Tales of massive data breaches at well-known companies like Bank of AmericaAmerican Family Insurance and T-Mobile dominate the national news. The Internet Crime Report compiled annually by the U.S. Federal Bureau of Investigation warns of alarming growth in cybercrime, with official complaints increasing by more than 300% each year and reported financial losses set to exceed $10 billion annually.

Meanwhile, there are an estimated 3.5 million unfilled cybersecurity jobs worldwide, around 750,000 of which are in the U.S.

Dangerous hackers are stealing our data and our dollars.

Yan Shoshitaishvili, an associate professor of computer science and engineering in the Ira A. Fulton Schools of Engineering at Arizona State University, has come to stop them.

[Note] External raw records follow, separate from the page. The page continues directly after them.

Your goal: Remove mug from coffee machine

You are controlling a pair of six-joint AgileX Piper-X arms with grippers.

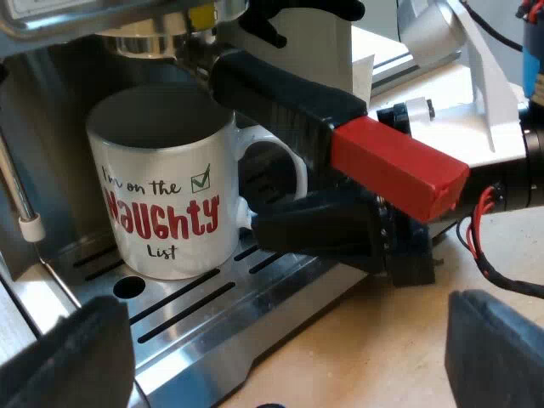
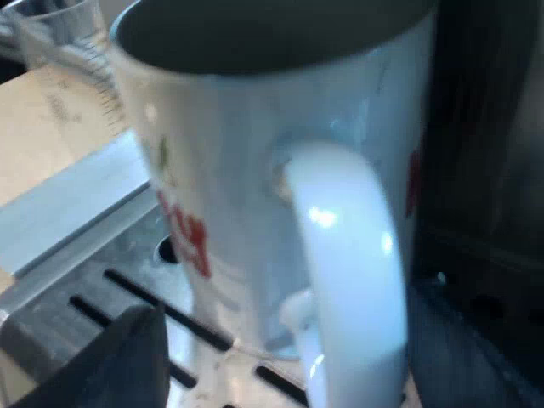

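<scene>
Right gripper (image 2: pixel 293 365): spread, one finger each side of the mug's handle (image 2: pixel 348 255), not yet pinching. Mug (image 1: pixel 166 191): upright on the drip tray (image 1: pixel 195 310), directly under the locked holder (image 1: pixel 280 93). Left gripper (image 1: pixel 289 365): spread too, off the tray's edge, farther away. Likely next: close on the handle, draw outward, low beneath the holder's red end (image 1: pixel 399 170).

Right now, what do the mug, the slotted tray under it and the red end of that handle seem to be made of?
Mug: glazed ceramic, likely; glossy white with printed lettering.
Tray: brushed metal, probably steel; grey sheen, streaky reflections.
Red end: matte plastic or rubber coating; no shine.
</scene>
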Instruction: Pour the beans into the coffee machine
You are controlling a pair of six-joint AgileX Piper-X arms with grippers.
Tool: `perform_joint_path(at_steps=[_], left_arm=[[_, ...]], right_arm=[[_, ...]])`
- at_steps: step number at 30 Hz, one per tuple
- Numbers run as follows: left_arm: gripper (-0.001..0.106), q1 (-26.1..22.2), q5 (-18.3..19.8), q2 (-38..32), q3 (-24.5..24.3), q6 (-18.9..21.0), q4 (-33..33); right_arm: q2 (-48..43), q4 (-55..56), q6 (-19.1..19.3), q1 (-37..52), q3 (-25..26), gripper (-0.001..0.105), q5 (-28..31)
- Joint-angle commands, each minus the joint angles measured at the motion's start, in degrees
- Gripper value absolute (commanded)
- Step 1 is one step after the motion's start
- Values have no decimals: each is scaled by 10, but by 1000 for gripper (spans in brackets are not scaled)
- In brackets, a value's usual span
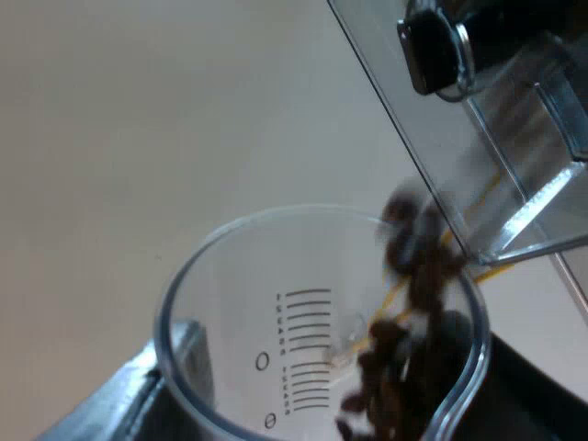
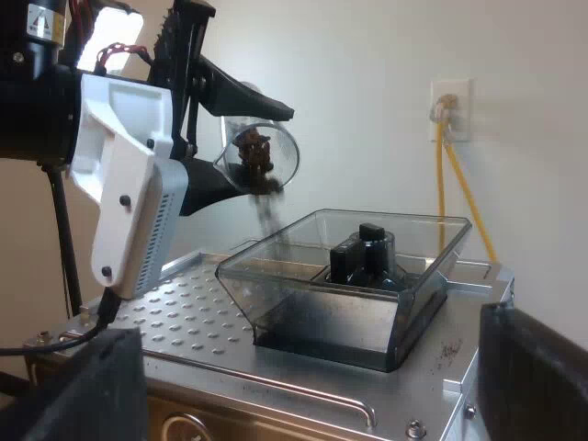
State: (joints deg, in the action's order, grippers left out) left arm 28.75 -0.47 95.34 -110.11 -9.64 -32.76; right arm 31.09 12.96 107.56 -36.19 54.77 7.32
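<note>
Item 1. Left claw [image 2: 265,152]: clamped on the measuring glass [image 1: 312,340], one black finger above the glass and one below it, as seen from the right wrist. The glass lay tipped well over in the grasp, its mouth turned toward the bean hopper [image 2: 354,276].

Item 2. Measuring glass: clear plastic, printed scale lines on its wall, pouring lip lowest. It was held in the left claw, above and just beside the hopper's near edge, not touching it.

Item 3. Beans [image 1: 413,303]: dark brown, heaped at the glass's lip. From the right wrist a blurred streak of them ran from the lip down into the hopper below the left claw.

Item 4. Bean hopper: smoked clear plastic, open at the top, seated on the espresso machine [image 2: 184,312], whose metal top was studded with small bumps. A black knob [image 2: 367,253] stood at the hopper's middle. The hopper lay under the left claw and ahead of the right claw [image 2: 312,395].

Item 5. Right claw: fingers [image 2: 87,390] wide apart, nothing between them, level with the machine's upper front.

Item 6. Beyond the hopper from the right claw: a pale wall with a wall socket [image 2: 450,108] and a yellow cable [image 2: 462,188] hanging from it
</note>
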Motion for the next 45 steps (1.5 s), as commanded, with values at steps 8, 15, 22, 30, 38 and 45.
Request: perform_joint_path(at_steps=[8, 15, 22, 30, 38, 45], left_arm=[[21, 2, 5, -3, -4, -85, 24], [21, 2, 25, -3, -4, -99, 80], [21, 2, 25, -3, -4, -97, 80], [21, 2, 25, -3, -4, -1, 17], [21, 2, 25, -23, -2, 211, -3], [21, 2, -40, -55, -2, 511, -12]], right_arm=[[-2, -6, 2, -1, 6, 79, 2], [-2, -6, 2, -1, 6, 79, 2], [-2, -6, 2, -1, 6, 79, 2], [-2, -6, 2, -1, 6, 79, 2], [-2, -6, 2, -1, 6, 79, -53], [-2, -6, 2, -1, 6, 79, -81]])
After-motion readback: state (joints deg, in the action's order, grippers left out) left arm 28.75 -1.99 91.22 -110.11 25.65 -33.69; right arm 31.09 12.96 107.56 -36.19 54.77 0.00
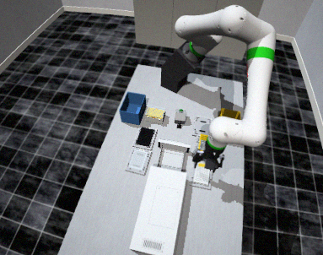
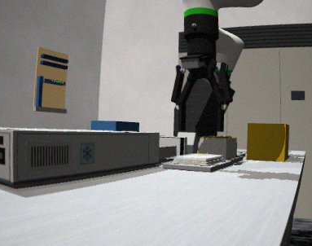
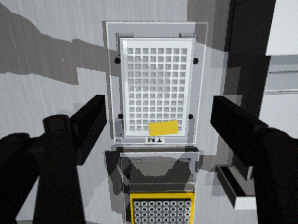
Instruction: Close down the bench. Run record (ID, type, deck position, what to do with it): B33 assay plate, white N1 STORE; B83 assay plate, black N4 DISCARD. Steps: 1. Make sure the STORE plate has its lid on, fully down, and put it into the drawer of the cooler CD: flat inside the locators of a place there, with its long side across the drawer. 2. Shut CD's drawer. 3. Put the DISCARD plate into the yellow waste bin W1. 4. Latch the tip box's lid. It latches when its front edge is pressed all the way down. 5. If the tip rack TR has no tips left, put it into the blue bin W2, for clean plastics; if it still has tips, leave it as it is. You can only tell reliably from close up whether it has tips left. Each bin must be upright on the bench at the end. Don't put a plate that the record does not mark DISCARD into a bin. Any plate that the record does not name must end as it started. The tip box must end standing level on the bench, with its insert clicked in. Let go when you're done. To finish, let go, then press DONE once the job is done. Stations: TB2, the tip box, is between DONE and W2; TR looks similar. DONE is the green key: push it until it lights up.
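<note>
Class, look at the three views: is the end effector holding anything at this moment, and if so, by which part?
Nothing is held. The end effector is open, its fingers apart above the white assay plate at N1, not touching it.

Top view: the arm's forearm hides most of the yellow bin (image 1: 229, 113) and the gripper (image 1: 207, 161) covers the near end of the white plate (image 1: 201, 177). Wrist view: the tip rack (image 3: 161, 210) is cut by the lower edge; its holes are too small to tell tips.
</note>
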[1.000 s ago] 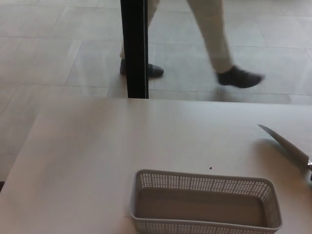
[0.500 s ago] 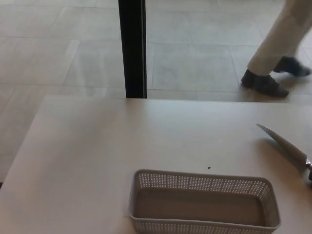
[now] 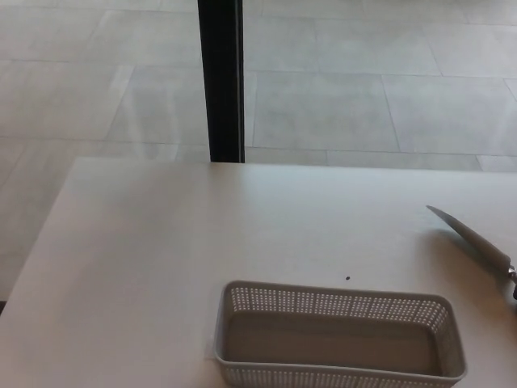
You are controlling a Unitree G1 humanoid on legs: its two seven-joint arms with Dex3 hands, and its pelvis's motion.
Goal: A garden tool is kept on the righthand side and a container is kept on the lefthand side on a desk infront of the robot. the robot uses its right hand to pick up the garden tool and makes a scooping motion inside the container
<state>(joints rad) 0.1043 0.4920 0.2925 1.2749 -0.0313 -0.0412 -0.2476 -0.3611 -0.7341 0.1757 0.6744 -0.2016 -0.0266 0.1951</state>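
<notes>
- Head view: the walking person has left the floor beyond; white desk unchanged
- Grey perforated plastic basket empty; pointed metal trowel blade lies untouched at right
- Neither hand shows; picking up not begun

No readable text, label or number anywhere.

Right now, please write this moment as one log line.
hands: not visible | garden tool: on desk, right | container: empty, front | scooping: not begun
</notes>
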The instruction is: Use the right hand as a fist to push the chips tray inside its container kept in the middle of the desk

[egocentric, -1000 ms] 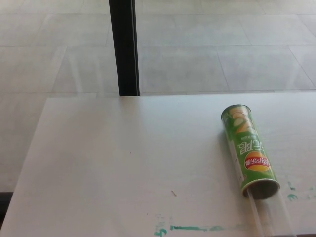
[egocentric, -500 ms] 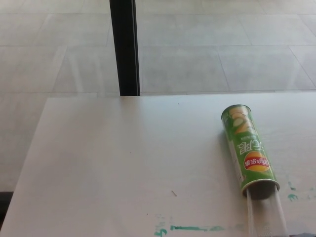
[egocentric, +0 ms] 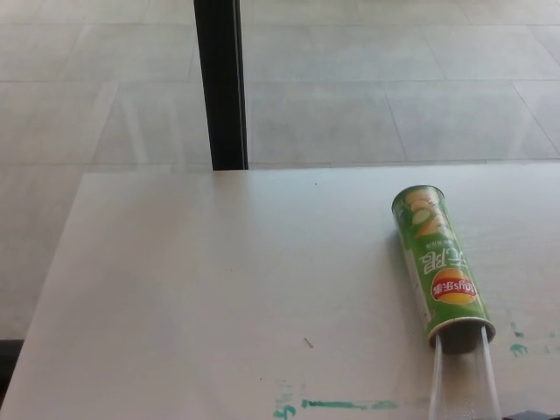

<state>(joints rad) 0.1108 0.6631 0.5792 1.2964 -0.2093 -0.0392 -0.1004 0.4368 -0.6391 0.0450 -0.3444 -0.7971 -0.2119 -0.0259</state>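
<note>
While the white desk is sitting bare on its left:
Chips can: green container is lying on its side at right, open mouth facing near.
Chips tray: clear tray is sticking out of that mouth toward the near edge.
Hands: neither is showing, so I cannot tell their state.
Desk marks: green smears are showing along the near edge.

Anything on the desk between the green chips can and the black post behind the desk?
No, in the head view only bare white desk lies between the chips can and the black post.
</note>
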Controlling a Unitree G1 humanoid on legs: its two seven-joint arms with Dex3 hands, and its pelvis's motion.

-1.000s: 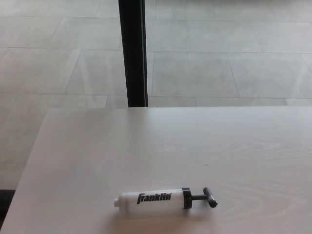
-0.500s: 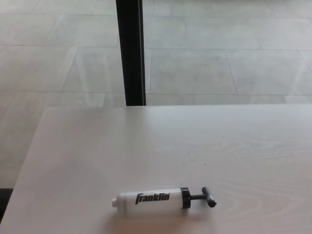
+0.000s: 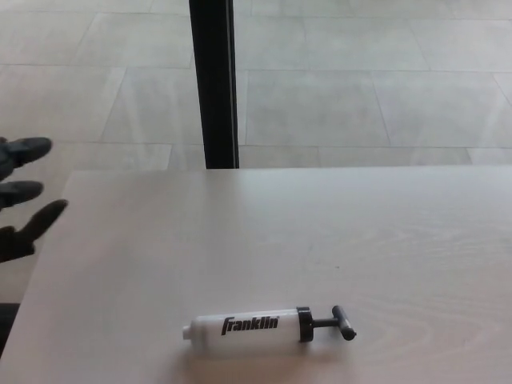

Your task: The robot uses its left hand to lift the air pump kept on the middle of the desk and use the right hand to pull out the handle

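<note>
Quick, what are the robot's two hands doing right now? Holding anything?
Left hand: open, fingers spread, holding nothing, off the desk's left edge.
Right hand: not in view.

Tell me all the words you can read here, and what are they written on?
"Franklin": black letters on the white barrel of the air pump lying on the desk.
No other words, numbers or signs can be seen anywhere else in the picture.
</note>
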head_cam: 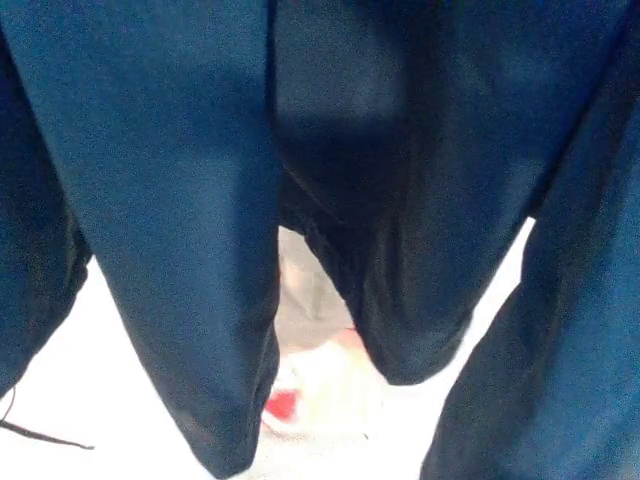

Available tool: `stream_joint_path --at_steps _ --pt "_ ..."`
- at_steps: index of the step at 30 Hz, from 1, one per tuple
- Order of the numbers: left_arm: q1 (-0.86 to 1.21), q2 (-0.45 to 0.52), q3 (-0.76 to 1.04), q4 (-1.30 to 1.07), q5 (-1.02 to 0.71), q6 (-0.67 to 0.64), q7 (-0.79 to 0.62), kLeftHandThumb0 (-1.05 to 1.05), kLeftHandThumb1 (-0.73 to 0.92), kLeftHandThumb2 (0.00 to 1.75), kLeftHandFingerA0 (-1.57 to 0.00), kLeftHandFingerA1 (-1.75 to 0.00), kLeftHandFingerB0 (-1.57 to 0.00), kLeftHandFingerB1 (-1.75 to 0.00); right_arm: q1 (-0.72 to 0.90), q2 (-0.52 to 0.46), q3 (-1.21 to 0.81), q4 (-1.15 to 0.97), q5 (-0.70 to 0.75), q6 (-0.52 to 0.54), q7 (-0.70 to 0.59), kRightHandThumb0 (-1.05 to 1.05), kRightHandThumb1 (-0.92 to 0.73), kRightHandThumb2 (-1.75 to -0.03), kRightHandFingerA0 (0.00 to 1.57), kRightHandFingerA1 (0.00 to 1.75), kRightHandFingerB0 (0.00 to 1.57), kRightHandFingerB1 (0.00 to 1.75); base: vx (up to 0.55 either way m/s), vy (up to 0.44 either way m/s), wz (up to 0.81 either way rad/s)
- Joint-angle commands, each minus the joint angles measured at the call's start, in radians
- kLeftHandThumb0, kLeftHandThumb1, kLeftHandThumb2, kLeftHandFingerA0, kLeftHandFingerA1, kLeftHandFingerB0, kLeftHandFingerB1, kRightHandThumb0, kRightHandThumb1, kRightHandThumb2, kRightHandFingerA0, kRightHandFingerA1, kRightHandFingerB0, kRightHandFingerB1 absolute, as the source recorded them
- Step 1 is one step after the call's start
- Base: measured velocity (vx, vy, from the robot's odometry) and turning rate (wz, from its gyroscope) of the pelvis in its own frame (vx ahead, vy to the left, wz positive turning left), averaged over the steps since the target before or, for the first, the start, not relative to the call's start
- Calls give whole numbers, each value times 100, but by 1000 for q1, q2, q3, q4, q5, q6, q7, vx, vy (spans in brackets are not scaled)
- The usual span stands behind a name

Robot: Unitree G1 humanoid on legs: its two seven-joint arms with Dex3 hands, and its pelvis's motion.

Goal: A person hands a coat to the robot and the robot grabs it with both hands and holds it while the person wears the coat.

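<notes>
A dark navy coat hangs right in front of the head camera and fills nearly the whole picture, its folds and sleeves dropping down toward the floor. Through the gap between its panels I see a bit of a person's beige trouser leg and a blurred red patch of a shoe. Neither of my hands shows; the cloth hides whatever holds the coat up.
Pale, overexposed floor shows at the bottom left and in a sliver at the right edge. A thin dark cable lies on the floor at the lower left.
</notes>
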Motion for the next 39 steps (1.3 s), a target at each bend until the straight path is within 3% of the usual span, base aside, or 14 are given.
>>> stream_joint_path --at_steps 1,2,3,13,16,21,39 --pt "-3 43 -6 16 27 74 13 -55 78 64 -100 -175 -61 -171 -18 -41 -4 11 -19 37 -6 -51 -82 -70 103 175 73 170 0 0 0" --pt "-2 42 -3 16 24 75 14 -55 78 64 -100 -175 -61 -171 -18 -41 -6 11 -18 37 -6 -51 -82 -70 103 175 73 170 0 0 0" --pt "-3 43 4 15 18 64 9 -52 76 64 -98 -175 -63 -159 -18 -42 -5 11 -21 39 -10 -51 -82 -68 104 175 74 172 0 0 0" --pt "0 53 7 13 23 35 25 -55 84 66 -98 -175 -58 -169 -16 -44 -11 11 -24 28 -7 -51 -84 -70 104 175 75 173 0 0 0" --pt "3 52 22 13 9 27 15 -53 82 65 -98 -175 -60 -165 -15 -45 -6 11 -31 29 -15 -51 -82 -72 103 175 80 172 0 0 0" --pt "14 58 11 8 29 21 91 -51 79 65 -102 -175 -66 -174 -13 -48 -9 11 -32 20 -4 -51 -84 -69 104 175 75 173 0 0 0" --pt "5 59 7 12 32 18 22 -52 78 65 -101 -175 -68 -169 -11 -49 -12 14 -45 18 -14 -50 -83 -67 102 175 72 170 0 0 0"
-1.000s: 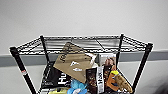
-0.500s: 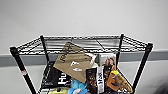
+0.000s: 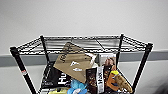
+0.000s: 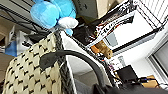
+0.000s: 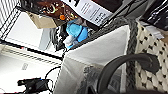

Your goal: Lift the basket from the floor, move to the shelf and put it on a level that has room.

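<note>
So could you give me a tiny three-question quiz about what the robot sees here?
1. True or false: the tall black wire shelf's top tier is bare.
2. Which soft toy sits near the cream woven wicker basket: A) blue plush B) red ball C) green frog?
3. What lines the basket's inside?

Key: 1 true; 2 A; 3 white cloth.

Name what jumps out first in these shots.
In the head view, the black wire shelf against a pale wall: its top level is bare wire, the tier below is crammed with a tilted brown paper bag and snack packets. Both wrist views show the basket close up, beside a blue plush toy.
</note>
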Robot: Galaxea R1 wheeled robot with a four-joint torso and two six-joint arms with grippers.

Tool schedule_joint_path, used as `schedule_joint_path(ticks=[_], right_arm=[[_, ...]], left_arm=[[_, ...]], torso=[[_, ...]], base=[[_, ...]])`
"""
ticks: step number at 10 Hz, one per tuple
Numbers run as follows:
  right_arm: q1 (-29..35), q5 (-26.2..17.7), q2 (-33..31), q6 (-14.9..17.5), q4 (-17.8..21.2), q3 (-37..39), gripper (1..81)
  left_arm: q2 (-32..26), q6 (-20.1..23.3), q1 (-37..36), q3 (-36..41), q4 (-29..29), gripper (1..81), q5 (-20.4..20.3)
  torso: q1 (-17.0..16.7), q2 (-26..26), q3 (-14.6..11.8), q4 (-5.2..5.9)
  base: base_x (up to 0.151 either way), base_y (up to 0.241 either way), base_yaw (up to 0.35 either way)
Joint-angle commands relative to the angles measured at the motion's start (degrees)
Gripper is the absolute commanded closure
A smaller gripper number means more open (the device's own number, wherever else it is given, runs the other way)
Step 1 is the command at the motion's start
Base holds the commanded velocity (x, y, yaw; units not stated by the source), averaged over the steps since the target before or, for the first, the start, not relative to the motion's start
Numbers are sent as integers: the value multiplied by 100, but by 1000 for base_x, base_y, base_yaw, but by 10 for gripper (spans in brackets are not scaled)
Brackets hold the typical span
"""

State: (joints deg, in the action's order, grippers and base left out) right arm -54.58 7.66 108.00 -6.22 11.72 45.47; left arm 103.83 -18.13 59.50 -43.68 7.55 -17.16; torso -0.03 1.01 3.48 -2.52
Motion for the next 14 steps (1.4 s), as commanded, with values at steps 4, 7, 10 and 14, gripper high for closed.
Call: schedule_joint_path(ticks=[4,7,10,14], right_arm=[[1312,-71,-618,-46,199,-997,811],[1716,-89,-803,-55,261,-1314,811],[2296,-291,-996,-55,630,-1533,811],[3035,-599,-1269,-55,1087,-1788,811]], left_arm=[[-660,-33,-1041,895,239,811,-200],[-968,-59,-1541,1274,89,811,-147],[-1311,-59,-2200,1643,-245,811,-120],[-1461,-68,-3035,1951,-763,811,161]], torso=[[3,0,2,0],[3,0,0,0],[3,0,0,0],[3,0,0,0]], base=[[0,0,0],[0,0,0],[0,0,0],[0,0,0]])
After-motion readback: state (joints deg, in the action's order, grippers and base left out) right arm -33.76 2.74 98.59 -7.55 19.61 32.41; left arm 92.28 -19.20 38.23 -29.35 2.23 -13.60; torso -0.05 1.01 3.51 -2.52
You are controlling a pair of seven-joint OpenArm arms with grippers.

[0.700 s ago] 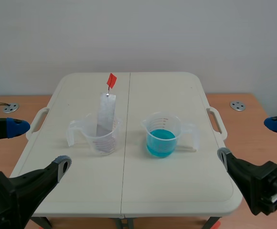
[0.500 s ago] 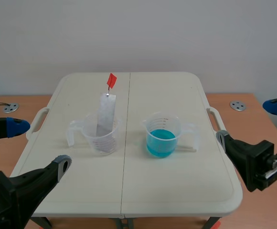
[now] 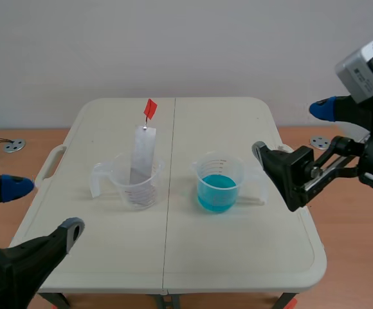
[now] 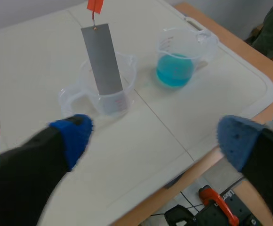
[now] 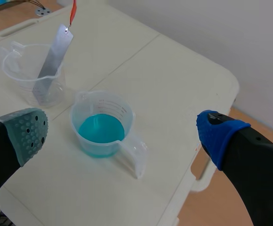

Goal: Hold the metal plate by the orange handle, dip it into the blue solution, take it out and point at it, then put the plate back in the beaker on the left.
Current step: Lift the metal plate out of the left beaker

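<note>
A white folding table [image 3: 238, 257] is seen from between two black robot arms. On its left half stands the left beaker [image 3: 134, 185], clear plastic with a side handle. A grey metal plate [image 3: 143, 154] leans upright inside it, its lower end in the beaker and its upper end rising well above the rim. A small orange handle [image 3: 150, 108] on a thin wire tops the plate, and nothing grips either. On the table's right half, near but apart, stands the right beaker [image 3: 220, 168], also clear, holding blue solution [image 3: 217, 191] in its lower part. The left gripper [image 3: 42, 207] sits low at the table's near left corner, its two fingers spread wide and holding nothing. The right gripper [image 3: 292, 129] is raised near the table's right edge, beside the right beaker, its fingers also spread wide and empty. From its wrist camera that beaker lies ahead of it, between the two fingers.
</note>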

Shoshitaishvili plans to fill the jobs pipeline with a well-qualified, dedicated cybersecurity workforce that can beat the hackers at their game because these pros have learned to play that game and win.

With his innovative project, pwn.college — a unique distinct combination of an educational curriculum, a competitive practice environment and a set of communication tools to help students learn collaboratively — Shoshitaishvili, a faculty member in the School of Computing and Augmented Intelligence, part of the Fulton Schools, has developed an effective system to train the next generation of cybersecurity professionals.

And the world is taking notice.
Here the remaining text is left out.